Only one stretch of the data is wanted: the line containing "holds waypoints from", the line containing "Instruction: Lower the", and every line between them, copied exactly.

★ ★ ★ ★

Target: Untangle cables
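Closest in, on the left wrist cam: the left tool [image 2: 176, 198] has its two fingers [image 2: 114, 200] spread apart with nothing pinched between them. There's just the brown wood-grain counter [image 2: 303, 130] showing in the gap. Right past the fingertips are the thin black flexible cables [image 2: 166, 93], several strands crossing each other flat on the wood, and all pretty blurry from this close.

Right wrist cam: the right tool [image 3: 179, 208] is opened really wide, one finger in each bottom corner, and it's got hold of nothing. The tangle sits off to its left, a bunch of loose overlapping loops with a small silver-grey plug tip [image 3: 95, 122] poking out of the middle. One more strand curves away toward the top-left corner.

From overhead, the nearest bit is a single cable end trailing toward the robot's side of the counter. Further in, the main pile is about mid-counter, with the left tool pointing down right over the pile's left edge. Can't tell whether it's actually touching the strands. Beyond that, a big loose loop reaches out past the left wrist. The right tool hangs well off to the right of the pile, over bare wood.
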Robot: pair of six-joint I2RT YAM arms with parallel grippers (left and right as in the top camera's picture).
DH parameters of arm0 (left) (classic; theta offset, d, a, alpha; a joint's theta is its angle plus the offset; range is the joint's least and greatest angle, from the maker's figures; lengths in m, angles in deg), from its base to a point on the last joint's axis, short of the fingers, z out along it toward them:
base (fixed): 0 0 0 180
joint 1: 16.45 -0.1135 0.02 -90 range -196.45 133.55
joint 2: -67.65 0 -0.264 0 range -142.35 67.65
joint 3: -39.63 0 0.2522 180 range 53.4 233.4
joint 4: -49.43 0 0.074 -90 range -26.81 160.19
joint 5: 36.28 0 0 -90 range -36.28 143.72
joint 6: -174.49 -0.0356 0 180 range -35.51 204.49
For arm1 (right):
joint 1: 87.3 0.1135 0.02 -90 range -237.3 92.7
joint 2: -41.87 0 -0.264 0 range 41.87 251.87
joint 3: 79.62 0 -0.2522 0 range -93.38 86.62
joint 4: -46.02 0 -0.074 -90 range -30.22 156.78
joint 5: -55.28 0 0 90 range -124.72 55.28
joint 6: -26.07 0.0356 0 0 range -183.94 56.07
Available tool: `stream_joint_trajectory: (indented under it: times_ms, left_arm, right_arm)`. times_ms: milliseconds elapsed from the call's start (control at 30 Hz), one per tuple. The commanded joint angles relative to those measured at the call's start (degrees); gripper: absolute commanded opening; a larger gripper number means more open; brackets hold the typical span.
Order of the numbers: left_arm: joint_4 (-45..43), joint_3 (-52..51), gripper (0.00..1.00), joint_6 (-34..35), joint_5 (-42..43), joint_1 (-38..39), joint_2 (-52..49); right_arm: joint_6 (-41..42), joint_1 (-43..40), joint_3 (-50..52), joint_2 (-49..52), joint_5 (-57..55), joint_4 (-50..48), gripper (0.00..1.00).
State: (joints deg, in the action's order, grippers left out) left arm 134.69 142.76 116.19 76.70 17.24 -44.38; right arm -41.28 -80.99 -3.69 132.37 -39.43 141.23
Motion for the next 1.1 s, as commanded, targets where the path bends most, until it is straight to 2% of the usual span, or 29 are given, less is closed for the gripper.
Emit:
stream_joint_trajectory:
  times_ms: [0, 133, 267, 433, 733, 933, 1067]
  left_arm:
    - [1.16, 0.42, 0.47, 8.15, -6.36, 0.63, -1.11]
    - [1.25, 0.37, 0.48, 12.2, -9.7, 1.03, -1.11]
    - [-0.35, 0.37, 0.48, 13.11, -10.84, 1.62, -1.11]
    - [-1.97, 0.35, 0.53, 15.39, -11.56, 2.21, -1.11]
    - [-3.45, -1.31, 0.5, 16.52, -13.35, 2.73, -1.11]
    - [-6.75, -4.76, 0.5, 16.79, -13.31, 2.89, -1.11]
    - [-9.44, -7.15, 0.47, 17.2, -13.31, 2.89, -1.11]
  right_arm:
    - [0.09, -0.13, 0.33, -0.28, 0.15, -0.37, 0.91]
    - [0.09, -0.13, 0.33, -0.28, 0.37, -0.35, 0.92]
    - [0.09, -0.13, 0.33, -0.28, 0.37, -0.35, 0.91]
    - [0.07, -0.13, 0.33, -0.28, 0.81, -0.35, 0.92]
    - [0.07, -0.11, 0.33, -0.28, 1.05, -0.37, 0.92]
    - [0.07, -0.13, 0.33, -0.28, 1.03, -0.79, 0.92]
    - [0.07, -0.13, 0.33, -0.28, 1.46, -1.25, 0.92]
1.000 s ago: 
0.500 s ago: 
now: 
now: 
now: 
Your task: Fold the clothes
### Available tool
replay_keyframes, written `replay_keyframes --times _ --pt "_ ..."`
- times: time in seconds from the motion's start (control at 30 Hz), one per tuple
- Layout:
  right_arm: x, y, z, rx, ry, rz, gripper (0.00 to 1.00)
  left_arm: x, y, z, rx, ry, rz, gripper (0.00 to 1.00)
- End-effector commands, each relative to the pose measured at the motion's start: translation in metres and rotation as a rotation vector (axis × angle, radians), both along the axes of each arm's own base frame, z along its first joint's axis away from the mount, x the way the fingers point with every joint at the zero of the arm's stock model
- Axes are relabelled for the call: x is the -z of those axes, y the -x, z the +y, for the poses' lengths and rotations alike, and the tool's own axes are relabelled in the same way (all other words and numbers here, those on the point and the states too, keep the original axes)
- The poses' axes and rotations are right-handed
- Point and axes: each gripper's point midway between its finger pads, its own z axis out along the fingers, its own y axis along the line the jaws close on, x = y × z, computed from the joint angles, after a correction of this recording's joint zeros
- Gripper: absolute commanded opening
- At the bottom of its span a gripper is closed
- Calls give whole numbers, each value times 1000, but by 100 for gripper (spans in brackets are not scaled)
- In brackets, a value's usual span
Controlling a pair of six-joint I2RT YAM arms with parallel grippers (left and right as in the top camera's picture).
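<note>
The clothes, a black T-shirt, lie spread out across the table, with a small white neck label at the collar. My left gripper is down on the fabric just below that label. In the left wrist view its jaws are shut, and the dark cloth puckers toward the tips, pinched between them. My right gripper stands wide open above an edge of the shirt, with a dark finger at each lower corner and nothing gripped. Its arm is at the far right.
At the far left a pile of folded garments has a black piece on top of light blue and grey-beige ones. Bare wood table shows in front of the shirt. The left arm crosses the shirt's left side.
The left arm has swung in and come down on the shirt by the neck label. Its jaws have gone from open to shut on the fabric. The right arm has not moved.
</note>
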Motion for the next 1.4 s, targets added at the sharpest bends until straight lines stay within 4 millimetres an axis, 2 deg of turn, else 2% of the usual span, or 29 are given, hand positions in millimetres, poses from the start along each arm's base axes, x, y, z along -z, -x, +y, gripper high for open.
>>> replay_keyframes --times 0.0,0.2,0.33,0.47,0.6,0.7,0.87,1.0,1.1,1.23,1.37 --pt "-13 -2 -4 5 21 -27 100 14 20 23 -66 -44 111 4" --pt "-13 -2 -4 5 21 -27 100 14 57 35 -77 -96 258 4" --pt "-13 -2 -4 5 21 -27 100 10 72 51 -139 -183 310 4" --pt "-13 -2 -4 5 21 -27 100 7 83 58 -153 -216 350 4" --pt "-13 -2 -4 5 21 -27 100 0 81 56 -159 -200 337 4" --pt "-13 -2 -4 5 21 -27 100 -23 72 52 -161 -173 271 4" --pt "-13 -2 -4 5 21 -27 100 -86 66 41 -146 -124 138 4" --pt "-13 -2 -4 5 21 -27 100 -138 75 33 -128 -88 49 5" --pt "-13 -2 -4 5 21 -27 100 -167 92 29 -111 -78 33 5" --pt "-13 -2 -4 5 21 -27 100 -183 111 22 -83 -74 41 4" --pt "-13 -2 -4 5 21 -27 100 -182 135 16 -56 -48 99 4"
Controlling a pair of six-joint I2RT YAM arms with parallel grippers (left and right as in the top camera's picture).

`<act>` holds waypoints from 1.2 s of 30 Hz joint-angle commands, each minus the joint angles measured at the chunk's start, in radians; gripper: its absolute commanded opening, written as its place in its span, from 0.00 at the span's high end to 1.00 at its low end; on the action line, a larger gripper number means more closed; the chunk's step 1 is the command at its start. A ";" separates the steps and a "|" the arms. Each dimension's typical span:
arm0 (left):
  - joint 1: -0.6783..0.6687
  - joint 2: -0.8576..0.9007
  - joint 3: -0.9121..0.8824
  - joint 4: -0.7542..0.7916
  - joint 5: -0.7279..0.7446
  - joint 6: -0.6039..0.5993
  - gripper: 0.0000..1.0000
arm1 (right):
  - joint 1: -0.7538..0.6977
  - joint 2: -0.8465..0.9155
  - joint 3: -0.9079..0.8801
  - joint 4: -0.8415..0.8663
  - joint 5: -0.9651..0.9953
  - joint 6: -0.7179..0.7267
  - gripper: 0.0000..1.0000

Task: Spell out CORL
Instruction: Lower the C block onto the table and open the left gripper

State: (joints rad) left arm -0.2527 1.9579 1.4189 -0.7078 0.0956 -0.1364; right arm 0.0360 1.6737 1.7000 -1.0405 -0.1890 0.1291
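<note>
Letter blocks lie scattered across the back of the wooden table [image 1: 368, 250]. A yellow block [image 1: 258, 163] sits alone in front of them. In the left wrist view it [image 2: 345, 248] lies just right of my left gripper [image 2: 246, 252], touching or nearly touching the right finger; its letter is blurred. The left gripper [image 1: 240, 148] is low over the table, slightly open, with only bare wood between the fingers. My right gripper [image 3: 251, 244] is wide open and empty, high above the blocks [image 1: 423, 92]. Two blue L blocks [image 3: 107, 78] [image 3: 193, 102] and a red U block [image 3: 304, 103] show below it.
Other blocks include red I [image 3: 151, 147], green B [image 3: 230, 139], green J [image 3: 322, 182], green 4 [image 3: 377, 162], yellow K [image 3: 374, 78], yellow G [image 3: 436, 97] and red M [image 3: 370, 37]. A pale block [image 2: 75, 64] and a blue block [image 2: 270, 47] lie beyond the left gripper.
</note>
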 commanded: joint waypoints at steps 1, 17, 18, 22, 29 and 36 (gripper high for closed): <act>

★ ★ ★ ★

• **Solution**
`<act>` holds waypoints from 1.2 s of 30 Hz joint-angle commands, each minus the joint angles measured at the chunk's start, in radians; gripper: its absolute commanded opening, written as its place in its span, from 0.00 at the span's high end to 1.00 at its low end; on the action line, a larger gripper number means more closed; the chunk's step 1 is the command at its start. A ";" separates the steps and a "|" the arms. Each dimension's typical span:
arm0 (left):
  - joint 1: -0.6783..0.6687
  - joint 2: -0.8576..0.9007
  - joint 3: -0.9121..0.8824
  - joint 4: -0.7542..0.7916
  - joint 5: -0.7279..0.7446
  - joint 6: -0.6039..0.5993
  - gripper: 0.0000..1.0000
arm1 (right):
  - joint 1: -0.7538..0.6977
  - joint 2: -0.8465..0.9155
  - joint 3: -0.9079..0.8801
  - joint 4: -0.8415..0.8663
  - joint 5: -0.9651..0.9953
  - joint 6: -0.7179..0.7267
  - gripper: 0.0000..1.0000

Task: Spell out CORL
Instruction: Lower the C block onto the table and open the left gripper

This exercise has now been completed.